=== Section Start ===

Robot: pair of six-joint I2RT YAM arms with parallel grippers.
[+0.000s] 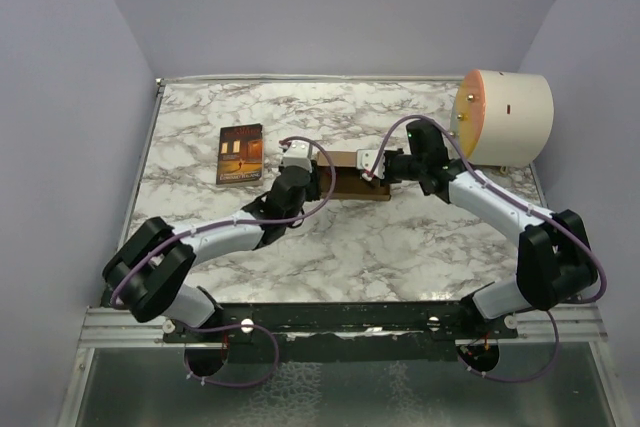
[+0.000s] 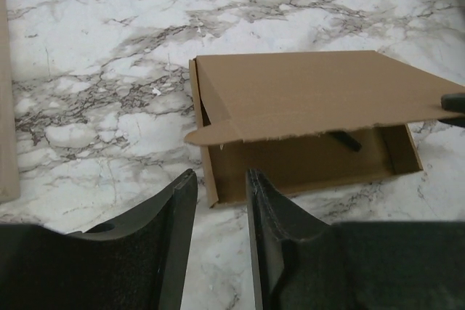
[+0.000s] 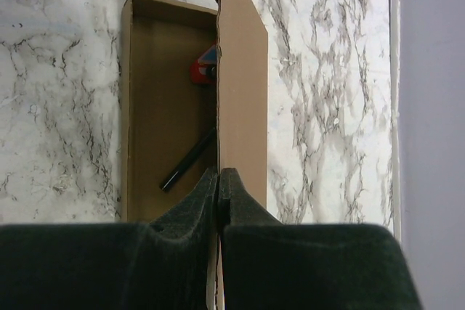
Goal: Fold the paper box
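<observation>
While the right hand (image 3: pixel 219 173) pinches shut on the lid (image 3: pixel 242 92) edge, holding it raised over the box (image 1: pixel 352 175), the left hand (image 2: pixel 220 173) sits narrowly parted, gripping nothing, just beside a box corner. Box sits mid desk (image 1: pixel 400 247), between both hands, lid tilted up, inside showing. Inside: a dark stick (image 3: pixel 187 161) and a red thing (image 3: pixel 203 70), unclear what. Book (image 1: pixel 240 153) lies left of box, well apart. Cream cylinder (image 1: pixel 505 117) at far right desk corner.
</observation>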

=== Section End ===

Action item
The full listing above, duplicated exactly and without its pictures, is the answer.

Final answer
Robot: pair of six-joint I2RT YAM arms with parallel grippers.
[+0.000s] 
[+0.000s] 
[+0.000s] 
Goal: Fold the paper box
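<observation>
While the right hand (image 3: pixel 219 173) pinches shut on the lid (image 3: pixel 242 92) edge, holding it raised over the box (image 1: pixel 352 175), the left hand (image 2: pixel 220 173) sits narrowly parted, gripping nothing, just beside a box corner. Box sits mid desk (image 1: pixel 400 247), between both hands, lid tilted up, inside showing. Inside: a dark stick (image 3: pixel 187 161) and a red thing (image 3: pixel 203 70), unclear what. Book (image 1: pixel 240 153) lies left of box, well apart. Cream cylinder (image 1: pixel 505 117) at far right desk corner.
</observation>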

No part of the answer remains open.